Leave the pictures out, and transcribe the material below exactly from the line with "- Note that" to the line with "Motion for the", both lines included.

» Material for this exercise
#####

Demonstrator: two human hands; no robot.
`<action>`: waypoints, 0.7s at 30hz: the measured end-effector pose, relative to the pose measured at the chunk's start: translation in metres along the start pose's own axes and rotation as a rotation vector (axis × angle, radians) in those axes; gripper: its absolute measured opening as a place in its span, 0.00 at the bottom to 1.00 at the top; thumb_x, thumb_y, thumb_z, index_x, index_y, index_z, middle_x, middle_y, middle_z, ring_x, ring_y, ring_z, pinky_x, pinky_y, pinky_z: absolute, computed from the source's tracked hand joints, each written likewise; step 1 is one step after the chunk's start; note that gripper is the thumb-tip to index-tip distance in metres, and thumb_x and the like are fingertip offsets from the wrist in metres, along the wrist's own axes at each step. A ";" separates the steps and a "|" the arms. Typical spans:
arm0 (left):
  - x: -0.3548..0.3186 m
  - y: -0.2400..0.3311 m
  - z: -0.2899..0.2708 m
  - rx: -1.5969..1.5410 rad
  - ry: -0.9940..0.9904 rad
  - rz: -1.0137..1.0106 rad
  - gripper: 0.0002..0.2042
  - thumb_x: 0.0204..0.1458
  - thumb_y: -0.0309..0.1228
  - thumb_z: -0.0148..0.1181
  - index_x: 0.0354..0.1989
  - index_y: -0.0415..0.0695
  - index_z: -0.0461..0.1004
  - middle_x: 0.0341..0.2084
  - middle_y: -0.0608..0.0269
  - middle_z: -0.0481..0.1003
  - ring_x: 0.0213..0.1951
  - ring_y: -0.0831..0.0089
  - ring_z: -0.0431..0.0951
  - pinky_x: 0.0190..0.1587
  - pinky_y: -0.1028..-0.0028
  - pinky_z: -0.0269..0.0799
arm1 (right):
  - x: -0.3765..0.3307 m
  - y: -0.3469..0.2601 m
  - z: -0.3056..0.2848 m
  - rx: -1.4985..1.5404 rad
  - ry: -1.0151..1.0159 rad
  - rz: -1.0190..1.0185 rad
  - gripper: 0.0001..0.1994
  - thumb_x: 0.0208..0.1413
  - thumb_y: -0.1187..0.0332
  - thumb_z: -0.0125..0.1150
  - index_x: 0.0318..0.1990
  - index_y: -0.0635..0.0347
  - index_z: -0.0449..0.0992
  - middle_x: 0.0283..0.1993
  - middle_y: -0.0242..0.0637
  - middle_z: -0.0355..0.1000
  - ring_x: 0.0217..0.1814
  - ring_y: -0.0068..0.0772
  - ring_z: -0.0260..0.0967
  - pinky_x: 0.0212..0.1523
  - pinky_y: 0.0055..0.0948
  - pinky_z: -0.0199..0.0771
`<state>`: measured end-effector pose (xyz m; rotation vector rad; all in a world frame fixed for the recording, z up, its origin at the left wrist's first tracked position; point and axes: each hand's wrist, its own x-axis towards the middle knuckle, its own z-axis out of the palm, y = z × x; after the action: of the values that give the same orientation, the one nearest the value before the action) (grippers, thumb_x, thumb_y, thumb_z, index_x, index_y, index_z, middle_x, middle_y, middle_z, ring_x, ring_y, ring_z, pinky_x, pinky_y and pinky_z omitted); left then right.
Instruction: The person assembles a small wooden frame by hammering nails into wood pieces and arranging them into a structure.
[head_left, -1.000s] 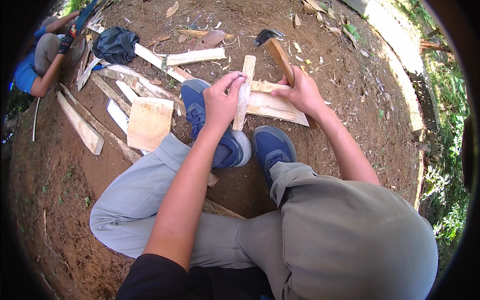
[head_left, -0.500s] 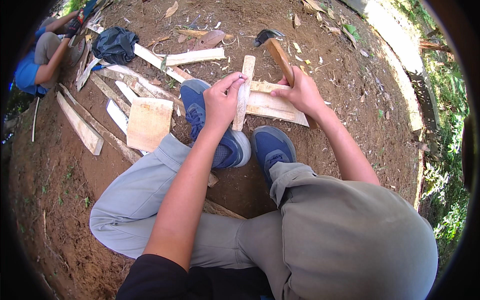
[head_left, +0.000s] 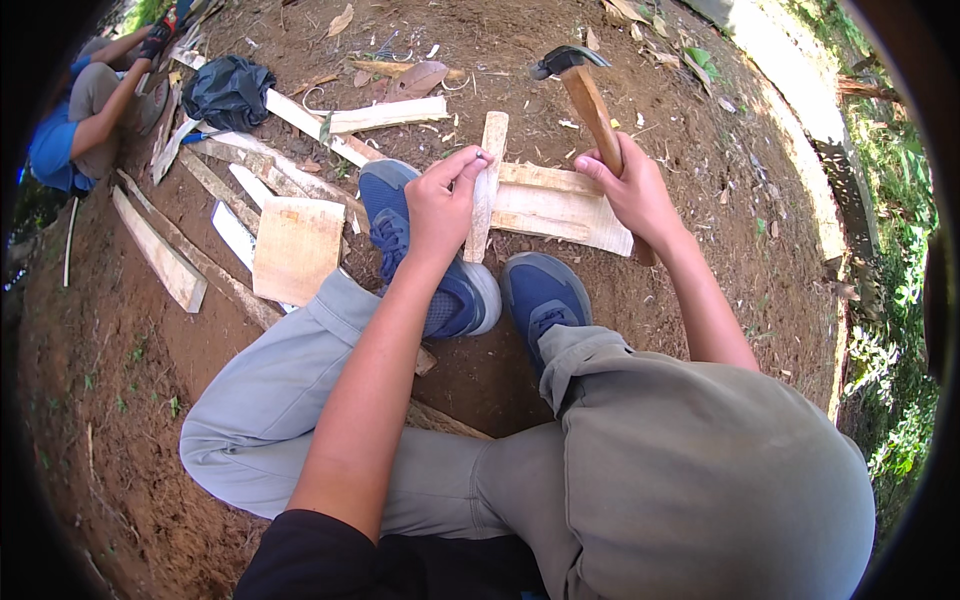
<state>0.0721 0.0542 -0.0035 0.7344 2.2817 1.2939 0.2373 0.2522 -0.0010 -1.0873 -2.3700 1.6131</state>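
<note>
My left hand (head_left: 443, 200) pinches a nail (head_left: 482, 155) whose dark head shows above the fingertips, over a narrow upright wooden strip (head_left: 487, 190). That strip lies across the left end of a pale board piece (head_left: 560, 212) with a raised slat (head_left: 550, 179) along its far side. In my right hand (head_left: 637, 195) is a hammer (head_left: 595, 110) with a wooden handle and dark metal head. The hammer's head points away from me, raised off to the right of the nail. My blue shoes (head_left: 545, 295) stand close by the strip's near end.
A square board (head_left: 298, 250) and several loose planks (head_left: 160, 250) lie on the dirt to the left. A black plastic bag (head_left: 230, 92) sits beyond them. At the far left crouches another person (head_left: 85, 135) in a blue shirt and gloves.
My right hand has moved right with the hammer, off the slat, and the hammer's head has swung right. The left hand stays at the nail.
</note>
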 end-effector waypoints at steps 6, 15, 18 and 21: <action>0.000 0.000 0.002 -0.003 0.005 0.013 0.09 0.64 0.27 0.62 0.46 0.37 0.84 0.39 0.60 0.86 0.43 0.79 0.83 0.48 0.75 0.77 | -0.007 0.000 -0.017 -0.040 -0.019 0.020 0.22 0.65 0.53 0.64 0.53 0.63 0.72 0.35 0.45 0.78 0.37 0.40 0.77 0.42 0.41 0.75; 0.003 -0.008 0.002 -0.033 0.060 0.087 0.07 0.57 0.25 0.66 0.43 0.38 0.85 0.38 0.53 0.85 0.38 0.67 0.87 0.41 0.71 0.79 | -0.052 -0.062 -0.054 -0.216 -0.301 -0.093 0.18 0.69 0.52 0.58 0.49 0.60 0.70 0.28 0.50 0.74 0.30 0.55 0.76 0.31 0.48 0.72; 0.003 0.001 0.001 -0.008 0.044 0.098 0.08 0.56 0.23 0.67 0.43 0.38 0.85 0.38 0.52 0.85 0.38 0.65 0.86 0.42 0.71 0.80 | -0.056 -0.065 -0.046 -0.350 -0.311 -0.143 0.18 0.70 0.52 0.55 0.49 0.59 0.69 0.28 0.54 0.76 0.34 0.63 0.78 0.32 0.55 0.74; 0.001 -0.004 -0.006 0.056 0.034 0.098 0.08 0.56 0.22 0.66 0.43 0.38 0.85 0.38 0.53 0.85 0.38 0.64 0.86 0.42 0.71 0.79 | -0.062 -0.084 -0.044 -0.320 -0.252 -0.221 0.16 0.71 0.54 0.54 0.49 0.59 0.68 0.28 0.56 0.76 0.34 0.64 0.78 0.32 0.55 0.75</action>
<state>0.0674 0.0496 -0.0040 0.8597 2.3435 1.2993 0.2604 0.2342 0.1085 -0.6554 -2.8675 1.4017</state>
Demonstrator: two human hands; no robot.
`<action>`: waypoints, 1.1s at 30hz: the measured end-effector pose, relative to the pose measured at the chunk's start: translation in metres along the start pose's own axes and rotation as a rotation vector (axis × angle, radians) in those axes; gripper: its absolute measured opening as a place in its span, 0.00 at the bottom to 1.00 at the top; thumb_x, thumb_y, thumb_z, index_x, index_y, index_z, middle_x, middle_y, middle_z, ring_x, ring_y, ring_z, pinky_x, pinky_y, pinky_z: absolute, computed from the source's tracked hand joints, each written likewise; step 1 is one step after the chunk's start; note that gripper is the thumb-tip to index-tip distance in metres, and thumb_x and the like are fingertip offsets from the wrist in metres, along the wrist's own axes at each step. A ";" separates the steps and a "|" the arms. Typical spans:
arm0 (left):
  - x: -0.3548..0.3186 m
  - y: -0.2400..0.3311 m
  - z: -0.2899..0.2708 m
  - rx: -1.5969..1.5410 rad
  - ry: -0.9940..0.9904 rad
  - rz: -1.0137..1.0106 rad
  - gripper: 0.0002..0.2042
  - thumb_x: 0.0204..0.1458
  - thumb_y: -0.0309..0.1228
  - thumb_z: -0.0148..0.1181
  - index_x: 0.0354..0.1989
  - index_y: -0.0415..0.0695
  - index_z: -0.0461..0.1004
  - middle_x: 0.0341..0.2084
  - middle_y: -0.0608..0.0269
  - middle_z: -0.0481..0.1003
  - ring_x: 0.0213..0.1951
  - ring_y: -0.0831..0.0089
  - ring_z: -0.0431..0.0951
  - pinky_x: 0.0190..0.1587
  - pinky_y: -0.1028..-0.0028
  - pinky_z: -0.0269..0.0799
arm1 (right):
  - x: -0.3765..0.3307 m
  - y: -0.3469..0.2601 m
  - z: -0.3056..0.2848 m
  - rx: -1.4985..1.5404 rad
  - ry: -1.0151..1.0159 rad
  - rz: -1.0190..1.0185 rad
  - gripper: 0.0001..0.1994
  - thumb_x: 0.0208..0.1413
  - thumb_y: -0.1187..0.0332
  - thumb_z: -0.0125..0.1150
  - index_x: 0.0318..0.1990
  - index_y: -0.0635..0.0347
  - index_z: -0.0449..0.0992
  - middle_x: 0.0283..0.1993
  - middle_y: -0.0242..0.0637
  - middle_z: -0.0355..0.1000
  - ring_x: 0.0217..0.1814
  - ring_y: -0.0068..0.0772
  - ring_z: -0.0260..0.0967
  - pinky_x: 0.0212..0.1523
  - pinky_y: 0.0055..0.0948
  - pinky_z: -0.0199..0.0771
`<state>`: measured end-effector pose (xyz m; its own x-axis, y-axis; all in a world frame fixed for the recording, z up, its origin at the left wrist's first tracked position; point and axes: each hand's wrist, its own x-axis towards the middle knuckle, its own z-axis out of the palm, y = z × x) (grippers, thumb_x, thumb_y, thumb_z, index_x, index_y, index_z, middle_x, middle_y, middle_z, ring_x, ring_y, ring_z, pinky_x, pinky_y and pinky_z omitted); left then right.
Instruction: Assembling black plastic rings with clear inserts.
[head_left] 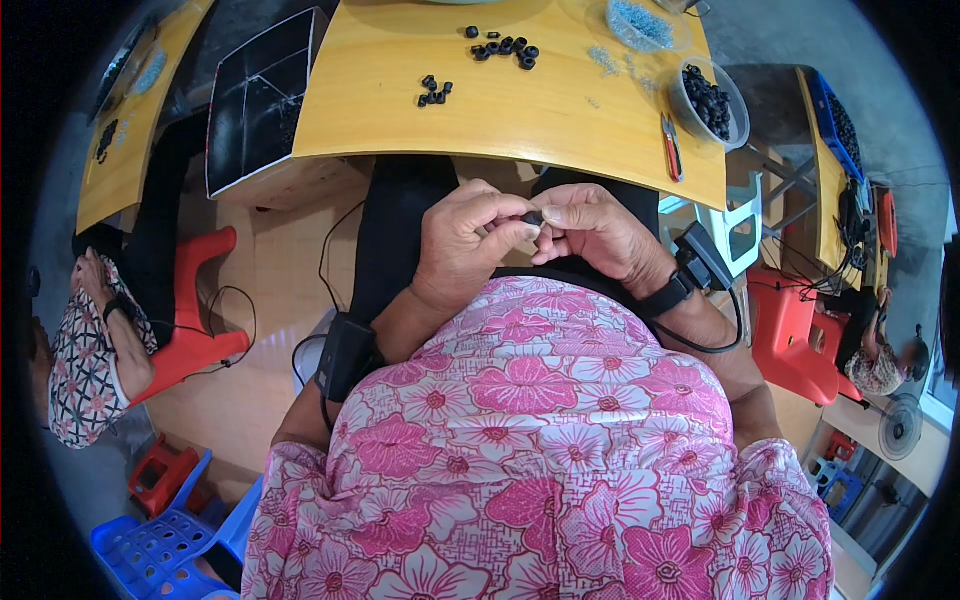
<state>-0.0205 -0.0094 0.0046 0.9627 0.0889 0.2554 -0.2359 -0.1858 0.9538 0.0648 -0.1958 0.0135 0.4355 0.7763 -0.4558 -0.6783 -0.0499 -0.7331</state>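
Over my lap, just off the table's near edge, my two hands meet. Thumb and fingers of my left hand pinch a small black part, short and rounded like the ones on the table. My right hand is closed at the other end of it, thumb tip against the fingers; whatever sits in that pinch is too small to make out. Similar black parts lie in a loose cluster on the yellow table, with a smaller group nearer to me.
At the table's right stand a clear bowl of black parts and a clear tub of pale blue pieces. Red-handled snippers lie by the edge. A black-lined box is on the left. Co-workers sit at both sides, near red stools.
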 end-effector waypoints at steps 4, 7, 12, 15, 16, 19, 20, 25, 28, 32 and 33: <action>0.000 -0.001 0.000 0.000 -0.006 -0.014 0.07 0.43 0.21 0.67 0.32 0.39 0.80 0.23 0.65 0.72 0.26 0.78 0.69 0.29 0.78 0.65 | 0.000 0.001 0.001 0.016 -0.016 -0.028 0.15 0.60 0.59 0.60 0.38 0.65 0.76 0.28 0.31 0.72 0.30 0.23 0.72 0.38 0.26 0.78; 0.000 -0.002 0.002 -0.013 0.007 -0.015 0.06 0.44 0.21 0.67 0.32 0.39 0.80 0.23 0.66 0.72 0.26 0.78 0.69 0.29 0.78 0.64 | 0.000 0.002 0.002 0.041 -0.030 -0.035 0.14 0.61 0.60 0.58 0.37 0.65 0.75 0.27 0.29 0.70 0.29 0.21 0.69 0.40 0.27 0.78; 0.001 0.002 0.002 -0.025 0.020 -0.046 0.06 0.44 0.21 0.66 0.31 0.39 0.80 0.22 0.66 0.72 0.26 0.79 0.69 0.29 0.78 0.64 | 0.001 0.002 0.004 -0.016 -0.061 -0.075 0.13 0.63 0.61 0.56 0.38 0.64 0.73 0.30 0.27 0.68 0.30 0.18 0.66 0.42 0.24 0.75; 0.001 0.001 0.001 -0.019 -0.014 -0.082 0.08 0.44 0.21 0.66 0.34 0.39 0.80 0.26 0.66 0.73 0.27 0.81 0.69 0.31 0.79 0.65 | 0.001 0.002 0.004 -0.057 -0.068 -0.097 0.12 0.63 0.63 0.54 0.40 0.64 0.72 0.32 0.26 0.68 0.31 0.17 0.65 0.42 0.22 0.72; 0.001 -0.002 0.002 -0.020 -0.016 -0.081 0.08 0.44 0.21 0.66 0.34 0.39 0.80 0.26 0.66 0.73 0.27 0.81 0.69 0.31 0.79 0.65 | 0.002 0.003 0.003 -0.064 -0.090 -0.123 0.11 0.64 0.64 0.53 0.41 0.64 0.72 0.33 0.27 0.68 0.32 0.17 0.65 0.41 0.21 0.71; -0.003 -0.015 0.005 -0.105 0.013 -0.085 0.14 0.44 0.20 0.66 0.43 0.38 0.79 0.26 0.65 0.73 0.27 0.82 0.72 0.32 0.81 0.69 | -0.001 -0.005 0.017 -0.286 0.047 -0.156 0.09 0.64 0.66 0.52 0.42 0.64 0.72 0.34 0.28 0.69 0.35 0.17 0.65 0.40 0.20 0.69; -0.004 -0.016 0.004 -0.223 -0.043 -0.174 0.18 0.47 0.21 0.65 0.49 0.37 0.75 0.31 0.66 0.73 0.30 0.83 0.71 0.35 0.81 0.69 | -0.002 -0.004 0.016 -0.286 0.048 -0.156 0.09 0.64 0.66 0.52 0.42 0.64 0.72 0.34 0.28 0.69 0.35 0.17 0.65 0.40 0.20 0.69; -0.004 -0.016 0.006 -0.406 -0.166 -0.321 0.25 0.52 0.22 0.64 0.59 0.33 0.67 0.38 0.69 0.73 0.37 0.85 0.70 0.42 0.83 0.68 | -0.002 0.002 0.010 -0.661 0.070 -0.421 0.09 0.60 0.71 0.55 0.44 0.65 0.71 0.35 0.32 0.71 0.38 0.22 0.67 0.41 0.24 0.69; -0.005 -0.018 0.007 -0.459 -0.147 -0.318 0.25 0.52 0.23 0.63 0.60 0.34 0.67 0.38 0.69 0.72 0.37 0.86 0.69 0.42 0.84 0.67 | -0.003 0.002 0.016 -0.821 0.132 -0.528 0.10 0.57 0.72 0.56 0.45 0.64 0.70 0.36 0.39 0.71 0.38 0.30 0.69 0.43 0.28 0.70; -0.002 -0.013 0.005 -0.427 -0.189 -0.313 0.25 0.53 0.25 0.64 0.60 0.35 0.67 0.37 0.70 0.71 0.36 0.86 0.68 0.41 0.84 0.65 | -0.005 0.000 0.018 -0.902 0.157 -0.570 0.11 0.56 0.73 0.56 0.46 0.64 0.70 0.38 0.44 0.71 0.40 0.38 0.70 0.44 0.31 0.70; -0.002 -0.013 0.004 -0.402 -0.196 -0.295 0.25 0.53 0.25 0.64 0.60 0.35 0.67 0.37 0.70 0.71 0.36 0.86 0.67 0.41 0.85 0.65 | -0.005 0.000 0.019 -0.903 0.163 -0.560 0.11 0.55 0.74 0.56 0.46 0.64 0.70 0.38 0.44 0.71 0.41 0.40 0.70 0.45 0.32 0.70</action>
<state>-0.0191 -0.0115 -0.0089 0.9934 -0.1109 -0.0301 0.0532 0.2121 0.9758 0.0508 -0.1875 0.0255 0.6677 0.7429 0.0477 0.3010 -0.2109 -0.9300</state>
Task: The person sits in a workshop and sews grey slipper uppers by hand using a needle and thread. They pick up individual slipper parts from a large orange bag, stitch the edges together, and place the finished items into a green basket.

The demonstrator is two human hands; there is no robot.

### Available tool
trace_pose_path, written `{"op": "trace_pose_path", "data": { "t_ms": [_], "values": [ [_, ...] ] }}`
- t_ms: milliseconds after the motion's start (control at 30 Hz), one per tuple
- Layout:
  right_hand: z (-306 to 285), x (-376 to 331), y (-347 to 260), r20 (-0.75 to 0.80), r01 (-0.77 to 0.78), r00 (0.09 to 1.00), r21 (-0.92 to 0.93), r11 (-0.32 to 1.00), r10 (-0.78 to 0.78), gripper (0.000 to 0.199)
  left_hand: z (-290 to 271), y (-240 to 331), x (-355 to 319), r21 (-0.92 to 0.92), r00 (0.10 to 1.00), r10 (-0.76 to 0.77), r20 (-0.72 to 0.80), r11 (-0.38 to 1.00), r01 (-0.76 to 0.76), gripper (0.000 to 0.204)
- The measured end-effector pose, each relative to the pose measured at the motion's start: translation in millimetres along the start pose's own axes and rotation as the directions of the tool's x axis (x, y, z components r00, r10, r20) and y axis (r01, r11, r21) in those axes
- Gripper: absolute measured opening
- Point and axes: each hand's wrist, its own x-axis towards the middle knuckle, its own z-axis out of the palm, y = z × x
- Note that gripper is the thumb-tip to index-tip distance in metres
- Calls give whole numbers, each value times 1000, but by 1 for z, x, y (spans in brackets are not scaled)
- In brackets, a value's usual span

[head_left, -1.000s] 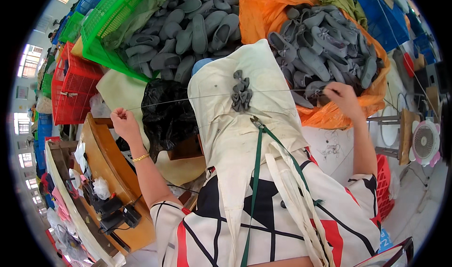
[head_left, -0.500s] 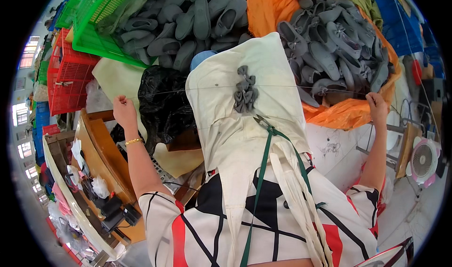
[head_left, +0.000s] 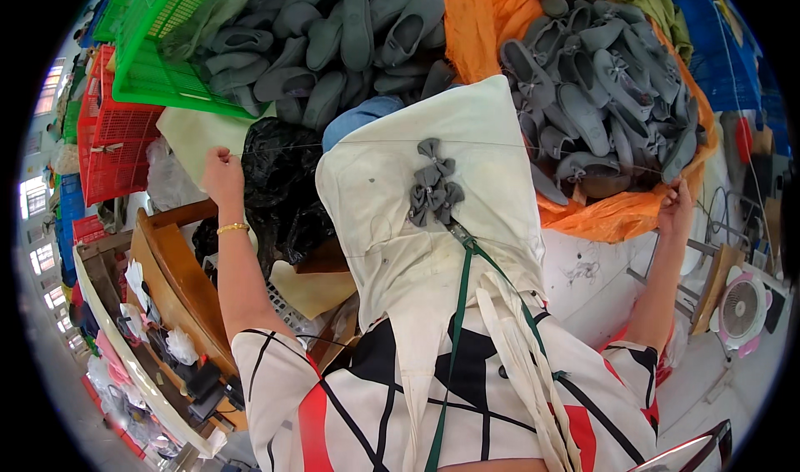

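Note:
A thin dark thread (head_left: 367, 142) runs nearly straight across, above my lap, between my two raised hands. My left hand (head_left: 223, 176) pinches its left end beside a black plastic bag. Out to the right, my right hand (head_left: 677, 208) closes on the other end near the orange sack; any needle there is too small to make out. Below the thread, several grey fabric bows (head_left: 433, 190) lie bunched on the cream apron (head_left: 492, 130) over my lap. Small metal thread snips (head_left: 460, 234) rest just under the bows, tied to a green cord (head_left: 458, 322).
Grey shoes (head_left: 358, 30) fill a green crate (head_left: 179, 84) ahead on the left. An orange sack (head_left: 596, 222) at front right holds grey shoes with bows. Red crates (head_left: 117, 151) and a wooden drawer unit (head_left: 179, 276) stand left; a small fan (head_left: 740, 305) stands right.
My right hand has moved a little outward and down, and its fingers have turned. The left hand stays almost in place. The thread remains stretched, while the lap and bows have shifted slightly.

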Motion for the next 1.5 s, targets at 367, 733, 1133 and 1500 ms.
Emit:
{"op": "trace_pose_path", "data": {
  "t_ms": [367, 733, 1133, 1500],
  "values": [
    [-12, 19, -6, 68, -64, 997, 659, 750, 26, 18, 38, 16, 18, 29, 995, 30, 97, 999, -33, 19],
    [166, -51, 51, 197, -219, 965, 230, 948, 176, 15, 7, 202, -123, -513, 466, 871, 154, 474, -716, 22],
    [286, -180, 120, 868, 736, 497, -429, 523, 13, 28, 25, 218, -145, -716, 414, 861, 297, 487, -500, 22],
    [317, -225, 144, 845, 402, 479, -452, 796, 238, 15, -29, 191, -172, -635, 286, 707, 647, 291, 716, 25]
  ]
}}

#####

» Result of this task
- Note that gripper is the thumb-tip to index-tip distance in metres
- Calls give whole numbers, each value times 1000, but by 1 for z, x, y (spans in brackets are not scaled)
- In brackets, a value's usual span

[head_left, -1.000s] 
[head_left, -0.500s] 
[head_left, +0.000s] 

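Note:
A thin dark thread (head_left: 367, 142) runs nearly straight across, above my lap, between my two raised hands. My left hand (head_left: 223, 176) pinches its left end beside a black plastic bag. Out to the right, my right hand (head_left: 677, 208) closes on the other end near the orange sack; any needle there is too small to make out. Below the thread, several grey fabric bows (head_left: 433, 190) lie bunched on the cream apron (head_left: 492, 130) over my lap. Small metal thread snips (head_left: 460, 234) rest just under the bows, tied to a green cord (head_left: 458, 322).
Grey shoes (head_left: 358, 30) fill a green crate (head_left: 179, 84) ahead on the left. An orange sack (head_left: 596, 222) at front right holds grey shoes with bows. Red crates (head_left: 117, 151) and a wooden drawer unit (head_left: 179, 276) stand left; a small fan (head_left: 740, 305) stands right.
My right hand has moved a little outward and down, and its fingers have turned. The left hand stays almost in place. The thread remains stretched, while the lap and bows have shifted slightly.
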
Motion for the next 1.5 s, targets at 367, 733, 1133 and 1500 ms.

The requested output is complete.